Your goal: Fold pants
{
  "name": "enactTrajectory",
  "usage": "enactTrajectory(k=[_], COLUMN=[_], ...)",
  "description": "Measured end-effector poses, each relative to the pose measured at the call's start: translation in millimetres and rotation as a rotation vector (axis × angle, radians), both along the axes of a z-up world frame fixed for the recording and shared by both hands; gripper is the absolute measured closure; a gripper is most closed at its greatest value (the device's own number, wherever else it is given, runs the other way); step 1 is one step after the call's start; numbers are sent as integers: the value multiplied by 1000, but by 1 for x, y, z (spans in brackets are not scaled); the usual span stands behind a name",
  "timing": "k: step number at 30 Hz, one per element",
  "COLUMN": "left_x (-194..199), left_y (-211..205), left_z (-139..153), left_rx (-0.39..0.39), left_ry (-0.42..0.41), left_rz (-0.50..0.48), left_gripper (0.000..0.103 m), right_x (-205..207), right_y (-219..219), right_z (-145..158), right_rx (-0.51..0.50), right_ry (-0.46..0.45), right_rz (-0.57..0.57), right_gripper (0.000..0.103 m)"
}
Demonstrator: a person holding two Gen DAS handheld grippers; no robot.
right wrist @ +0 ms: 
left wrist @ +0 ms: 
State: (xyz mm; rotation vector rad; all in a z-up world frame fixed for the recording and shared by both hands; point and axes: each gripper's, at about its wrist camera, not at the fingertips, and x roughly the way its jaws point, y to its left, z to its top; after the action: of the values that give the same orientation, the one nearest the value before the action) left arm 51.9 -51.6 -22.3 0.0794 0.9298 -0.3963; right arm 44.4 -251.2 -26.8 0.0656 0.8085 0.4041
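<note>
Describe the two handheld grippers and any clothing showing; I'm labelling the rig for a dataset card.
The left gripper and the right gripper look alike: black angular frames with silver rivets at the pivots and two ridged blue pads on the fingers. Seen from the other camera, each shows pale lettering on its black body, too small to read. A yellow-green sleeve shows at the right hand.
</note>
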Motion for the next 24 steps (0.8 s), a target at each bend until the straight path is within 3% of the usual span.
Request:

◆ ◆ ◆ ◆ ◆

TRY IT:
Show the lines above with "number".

RESULT OF THE EXERCISE:
  "description": "Measured end-effector poses, each relative to the pose measured at the call's start: translation in millimetres and rotation as a rotation vector (axis × angle, radians), both along the axes of a z-up world frame fixed for the recording and shared by both hands; gripper is the absolute measured closure; a gripper is most closed at its greatest value (the device's own number, wherever else it is given, runs the other way); step 1 is one step after the call's start; numbers are sent as integers: the value multiplied by 1000, but by 1 for x, y, z (spans in brackets are not scaled); the usual span stands behind a name",
  "timing": "k: step number at 30 Hz, one per element",

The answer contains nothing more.